Erucic acid was the highest constituent found in E. heterophylla (22.22%) and A. fambiata (28.88%) extracts. Antimicrobial activity of Eruca sativa seed oil has been reported to be due to higher concentration of erucic acid present in the oil [24,25]. Varied concentrations of fatty acid including their ethyl and methyl esters were found abundant in all the plant extracts. Several researchers have reported the antifungal activity of fatty acid and their ethyl and methyl esters against pathogenic fungi [14,16,26].
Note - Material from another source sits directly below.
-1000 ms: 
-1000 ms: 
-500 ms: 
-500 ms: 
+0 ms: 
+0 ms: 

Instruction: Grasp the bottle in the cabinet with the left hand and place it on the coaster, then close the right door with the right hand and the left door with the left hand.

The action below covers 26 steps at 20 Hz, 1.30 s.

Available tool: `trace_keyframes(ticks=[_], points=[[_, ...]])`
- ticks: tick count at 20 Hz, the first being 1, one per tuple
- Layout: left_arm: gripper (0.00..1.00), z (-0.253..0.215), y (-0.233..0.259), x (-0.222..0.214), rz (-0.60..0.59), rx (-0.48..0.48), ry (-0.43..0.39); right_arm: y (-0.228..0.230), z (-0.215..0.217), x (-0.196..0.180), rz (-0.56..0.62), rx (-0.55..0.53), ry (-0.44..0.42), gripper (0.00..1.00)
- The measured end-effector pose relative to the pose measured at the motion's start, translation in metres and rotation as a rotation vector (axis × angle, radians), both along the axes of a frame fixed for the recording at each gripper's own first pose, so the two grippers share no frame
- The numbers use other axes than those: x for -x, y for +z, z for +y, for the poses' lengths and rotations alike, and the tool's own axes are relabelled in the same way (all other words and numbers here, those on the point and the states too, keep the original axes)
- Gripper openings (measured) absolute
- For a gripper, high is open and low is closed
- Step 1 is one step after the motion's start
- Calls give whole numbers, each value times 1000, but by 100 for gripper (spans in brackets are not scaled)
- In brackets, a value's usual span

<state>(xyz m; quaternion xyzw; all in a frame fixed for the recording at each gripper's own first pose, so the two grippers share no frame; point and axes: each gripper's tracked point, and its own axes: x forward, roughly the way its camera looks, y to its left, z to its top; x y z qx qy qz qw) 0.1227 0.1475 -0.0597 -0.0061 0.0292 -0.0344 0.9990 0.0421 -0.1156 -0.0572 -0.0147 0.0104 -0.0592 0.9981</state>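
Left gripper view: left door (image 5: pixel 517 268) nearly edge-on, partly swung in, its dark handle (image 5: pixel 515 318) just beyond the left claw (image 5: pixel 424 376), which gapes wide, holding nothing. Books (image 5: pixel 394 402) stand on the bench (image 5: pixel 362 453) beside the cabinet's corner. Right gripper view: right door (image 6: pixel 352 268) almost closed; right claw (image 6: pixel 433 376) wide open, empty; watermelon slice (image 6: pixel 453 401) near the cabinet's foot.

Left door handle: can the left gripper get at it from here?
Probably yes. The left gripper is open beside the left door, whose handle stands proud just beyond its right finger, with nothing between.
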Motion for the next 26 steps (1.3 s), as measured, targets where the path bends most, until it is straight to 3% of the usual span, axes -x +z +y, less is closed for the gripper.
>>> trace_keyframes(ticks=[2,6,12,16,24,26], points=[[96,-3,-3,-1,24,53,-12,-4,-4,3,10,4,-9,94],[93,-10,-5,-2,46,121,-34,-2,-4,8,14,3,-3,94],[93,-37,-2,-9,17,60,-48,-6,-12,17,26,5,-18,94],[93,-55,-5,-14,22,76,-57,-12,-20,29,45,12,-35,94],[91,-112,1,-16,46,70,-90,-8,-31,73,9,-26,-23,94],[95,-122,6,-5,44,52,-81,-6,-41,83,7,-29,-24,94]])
The percentage inhibition of the mycelia growth of the tested fungi was found to increase as concentration of the plant extracts increased. This may be as a result of the presence of the biologically active antimicrobial compounds of the extracts in higher quantity at lower dilutions, this findings is in consonance with the work of Fernadex et al.  who suggested that with increasing concentrations the antagonistic property of the extract increased.
The above result clearly confirms that the test fungi varied widely in the degree of their susceptibility to the extracts. The extract of Euphorbia heterophylla was the most effective of all the extracts in inhibiting the growth of Aspergillus niger followed by Acalypha fimbriata, Phyllanthus amaraus and Euphorbia hirta. While ethanolic extracts of Acalypha fimbriata was the most effective in inhibiting the growth of Fusarium solani followed by Ephorbia heterophylla, Euphorbia hirta and Phyllanthus amarus. Previous studies have shown that ethanolic leaf extracts of E. hirta, E. heterophylla, A. fimbriata, P. amarus and other species of these genera were capable of inhibiting the growth of bacteria, and fungi [13,23,28-32].
The result of this study is an indication that these Euphorbiaceae could be a potential source of antifungal agents. Knowledge of chemical constituents of non-economic plants is desirable because such information could be valuable in discovering new source of economic materials, which may be precursors for the synthesis of complex chemical substances. Such screening of various natural organic compounds and identification of active agents is the need of the century for the formulation of plant biofungicide and improvement of food security for the timing world population.